— Aim of the exercise —
Go to the line below containing "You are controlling" and print exactly from there through the line containing "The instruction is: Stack", both included. Print nothing else.

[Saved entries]
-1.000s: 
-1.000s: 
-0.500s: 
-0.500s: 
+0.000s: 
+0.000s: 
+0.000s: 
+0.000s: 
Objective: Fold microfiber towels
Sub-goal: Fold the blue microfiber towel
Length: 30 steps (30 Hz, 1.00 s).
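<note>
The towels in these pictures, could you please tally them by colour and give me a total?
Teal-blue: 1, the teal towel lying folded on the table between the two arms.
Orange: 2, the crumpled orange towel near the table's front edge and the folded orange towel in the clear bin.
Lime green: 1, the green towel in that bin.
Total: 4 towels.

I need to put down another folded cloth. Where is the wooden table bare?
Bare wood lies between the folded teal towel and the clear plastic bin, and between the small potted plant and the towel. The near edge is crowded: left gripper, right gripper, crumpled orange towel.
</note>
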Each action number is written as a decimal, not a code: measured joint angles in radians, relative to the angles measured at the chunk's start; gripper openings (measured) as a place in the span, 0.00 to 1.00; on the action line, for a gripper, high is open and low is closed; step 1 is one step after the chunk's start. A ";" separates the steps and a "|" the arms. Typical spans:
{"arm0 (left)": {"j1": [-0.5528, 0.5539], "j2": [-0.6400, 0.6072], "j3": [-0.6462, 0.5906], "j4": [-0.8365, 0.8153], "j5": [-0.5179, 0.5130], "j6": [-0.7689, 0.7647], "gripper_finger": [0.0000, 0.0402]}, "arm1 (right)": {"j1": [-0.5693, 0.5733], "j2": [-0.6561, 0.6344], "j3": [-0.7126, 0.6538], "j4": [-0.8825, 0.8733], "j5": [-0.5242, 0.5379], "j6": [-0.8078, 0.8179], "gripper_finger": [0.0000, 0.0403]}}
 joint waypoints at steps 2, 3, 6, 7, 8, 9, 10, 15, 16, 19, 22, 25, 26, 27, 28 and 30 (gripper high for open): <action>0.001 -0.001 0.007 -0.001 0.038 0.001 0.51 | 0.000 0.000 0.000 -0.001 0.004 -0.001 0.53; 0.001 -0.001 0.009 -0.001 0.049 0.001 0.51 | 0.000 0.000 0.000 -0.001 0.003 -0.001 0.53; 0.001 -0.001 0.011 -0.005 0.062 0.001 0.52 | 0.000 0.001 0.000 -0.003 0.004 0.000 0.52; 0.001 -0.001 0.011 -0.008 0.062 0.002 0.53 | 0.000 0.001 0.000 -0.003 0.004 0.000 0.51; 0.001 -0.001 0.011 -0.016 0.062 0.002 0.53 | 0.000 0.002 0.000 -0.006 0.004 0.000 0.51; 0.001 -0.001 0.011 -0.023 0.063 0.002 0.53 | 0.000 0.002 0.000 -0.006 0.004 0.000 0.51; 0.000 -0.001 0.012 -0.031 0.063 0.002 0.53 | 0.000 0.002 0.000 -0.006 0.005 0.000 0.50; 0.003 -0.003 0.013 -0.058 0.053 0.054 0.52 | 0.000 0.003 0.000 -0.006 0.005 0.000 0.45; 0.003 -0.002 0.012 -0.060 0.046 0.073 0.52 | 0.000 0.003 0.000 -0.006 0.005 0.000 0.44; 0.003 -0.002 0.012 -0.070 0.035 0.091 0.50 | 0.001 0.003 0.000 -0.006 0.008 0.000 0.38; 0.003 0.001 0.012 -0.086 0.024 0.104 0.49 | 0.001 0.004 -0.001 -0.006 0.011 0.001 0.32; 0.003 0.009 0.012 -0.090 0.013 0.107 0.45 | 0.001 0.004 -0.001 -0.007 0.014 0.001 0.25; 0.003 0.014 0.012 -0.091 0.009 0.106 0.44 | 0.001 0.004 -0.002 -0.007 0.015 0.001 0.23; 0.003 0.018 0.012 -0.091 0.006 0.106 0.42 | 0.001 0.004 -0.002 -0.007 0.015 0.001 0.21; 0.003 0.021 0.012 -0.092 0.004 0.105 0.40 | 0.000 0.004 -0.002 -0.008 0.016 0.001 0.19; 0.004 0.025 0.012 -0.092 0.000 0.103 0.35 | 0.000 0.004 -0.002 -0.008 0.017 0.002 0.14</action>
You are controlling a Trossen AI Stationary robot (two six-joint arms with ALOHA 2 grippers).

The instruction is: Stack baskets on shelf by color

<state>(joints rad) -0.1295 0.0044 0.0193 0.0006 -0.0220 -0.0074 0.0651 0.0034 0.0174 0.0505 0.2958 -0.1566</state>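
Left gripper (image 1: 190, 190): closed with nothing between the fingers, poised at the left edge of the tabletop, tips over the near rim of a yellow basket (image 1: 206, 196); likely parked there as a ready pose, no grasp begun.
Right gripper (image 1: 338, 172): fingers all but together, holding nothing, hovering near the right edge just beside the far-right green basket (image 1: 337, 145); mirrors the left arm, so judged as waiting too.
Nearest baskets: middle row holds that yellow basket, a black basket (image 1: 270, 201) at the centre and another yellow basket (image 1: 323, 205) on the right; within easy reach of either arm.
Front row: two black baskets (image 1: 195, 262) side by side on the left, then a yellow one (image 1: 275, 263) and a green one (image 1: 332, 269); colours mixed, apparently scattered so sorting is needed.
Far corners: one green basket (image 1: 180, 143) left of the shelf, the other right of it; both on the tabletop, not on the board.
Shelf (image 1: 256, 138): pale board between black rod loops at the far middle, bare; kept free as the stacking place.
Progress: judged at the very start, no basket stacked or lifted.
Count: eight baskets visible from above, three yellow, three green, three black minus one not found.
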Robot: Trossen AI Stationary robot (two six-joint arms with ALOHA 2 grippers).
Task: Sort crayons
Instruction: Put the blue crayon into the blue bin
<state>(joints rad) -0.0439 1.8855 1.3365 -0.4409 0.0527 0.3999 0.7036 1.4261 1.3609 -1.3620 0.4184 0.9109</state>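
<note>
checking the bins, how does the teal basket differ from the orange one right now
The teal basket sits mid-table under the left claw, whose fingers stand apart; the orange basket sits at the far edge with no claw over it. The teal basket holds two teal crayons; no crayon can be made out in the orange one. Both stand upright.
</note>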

— Task answer —
You are controlling a Trossen AI Stationary robot (two six-joint arms with ALOHA 2 grippers).

The instruction is: Stack baskets on shelf by color

The submitted answer is complete.